Your task:
Within the records below, find each line with the word "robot" and copy it out.
***
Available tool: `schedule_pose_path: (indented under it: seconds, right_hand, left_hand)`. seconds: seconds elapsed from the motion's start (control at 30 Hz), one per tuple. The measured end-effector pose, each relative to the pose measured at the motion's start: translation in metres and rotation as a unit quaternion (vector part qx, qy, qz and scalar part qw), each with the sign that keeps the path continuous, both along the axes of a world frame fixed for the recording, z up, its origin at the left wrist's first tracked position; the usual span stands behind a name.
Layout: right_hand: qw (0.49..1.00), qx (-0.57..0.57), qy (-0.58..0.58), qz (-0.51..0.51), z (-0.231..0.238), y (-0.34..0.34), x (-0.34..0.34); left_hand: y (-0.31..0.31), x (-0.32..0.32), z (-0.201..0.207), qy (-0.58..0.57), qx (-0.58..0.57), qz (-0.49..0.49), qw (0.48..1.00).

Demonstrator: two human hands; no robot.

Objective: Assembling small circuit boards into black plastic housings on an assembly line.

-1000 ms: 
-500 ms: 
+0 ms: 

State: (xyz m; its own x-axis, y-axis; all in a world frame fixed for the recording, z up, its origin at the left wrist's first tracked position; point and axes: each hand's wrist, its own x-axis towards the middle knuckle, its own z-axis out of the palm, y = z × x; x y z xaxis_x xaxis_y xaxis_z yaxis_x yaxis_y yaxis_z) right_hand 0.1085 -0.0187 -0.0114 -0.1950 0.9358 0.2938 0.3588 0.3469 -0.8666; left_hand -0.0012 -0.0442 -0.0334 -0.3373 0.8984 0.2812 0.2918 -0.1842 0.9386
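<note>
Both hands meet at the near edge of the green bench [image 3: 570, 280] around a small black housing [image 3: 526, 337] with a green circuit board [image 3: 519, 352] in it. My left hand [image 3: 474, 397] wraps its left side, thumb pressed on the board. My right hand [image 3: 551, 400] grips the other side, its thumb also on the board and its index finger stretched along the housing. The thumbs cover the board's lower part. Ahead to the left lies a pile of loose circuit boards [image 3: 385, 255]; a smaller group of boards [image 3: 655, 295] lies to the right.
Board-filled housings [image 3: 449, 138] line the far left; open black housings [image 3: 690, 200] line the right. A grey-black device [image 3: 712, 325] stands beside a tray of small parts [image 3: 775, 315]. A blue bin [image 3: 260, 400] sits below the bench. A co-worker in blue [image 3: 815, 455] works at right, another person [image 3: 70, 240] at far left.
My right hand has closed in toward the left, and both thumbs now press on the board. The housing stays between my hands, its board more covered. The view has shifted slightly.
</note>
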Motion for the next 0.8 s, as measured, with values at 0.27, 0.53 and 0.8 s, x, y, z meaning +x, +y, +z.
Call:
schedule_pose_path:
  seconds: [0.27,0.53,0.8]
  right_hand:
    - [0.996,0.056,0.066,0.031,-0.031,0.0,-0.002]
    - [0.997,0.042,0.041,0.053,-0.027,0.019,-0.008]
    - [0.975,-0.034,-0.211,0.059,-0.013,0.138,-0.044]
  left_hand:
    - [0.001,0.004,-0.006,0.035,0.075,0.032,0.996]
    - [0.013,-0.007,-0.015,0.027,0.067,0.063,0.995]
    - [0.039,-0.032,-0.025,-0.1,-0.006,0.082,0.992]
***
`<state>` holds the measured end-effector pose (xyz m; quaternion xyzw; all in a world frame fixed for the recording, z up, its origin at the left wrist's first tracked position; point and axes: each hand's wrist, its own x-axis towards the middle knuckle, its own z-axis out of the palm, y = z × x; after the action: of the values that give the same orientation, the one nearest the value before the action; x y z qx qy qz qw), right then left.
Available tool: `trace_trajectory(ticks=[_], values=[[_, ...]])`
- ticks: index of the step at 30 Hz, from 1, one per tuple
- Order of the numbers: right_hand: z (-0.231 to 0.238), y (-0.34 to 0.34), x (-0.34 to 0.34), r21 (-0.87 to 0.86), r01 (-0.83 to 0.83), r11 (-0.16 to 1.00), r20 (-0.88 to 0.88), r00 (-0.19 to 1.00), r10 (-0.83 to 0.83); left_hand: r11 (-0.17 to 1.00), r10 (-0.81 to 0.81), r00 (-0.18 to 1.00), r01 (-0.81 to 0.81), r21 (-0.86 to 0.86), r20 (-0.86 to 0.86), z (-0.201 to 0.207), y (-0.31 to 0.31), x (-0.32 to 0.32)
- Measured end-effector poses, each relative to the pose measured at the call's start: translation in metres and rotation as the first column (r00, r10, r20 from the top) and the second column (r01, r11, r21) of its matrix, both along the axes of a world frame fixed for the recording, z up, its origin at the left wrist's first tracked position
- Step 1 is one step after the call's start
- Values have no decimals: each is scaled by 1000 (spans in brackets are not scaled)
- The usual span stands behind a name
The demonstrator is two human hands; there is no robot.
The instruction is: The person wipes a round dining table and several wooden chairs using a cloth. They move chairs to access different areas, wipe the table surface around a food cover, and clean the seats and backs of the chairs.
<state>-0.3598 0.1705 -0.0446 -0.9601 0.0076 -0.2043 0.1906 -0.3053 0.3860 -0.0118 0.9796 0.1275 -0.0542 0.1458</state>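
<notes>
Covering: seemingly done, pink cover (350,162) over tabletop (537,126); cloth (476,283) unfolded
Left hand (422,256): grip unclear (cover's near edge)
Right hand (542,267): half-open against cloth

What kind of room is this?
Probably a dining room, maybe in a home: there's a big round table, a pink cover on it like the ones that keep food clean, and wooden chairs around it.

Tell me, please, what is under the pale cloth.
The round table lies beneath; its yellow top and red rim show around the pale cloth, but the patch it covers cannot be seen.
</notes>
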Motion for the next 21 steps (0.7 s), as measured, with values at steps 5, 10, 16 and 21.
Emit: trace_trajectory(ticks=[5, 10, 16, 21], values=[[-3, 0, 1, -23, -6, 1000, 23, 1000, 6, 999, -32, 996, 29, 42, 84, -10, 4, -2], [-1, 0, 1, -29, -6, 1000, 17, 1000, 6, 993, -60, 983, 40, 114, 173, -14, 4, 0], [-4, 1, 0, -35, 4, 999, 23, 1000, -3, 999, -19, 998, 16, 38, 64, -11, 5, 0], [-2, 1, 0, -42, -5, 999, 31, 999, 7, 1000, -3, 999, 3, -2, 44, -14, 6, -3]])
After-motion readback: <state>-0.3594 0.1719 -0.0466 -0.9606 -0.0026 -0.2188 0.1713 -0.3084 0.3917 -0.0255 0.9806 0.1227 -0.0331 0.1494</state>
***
Task solution:
Demonstrator: two human hands; no robot.
The demonstrator is two human hands; there is no robot.

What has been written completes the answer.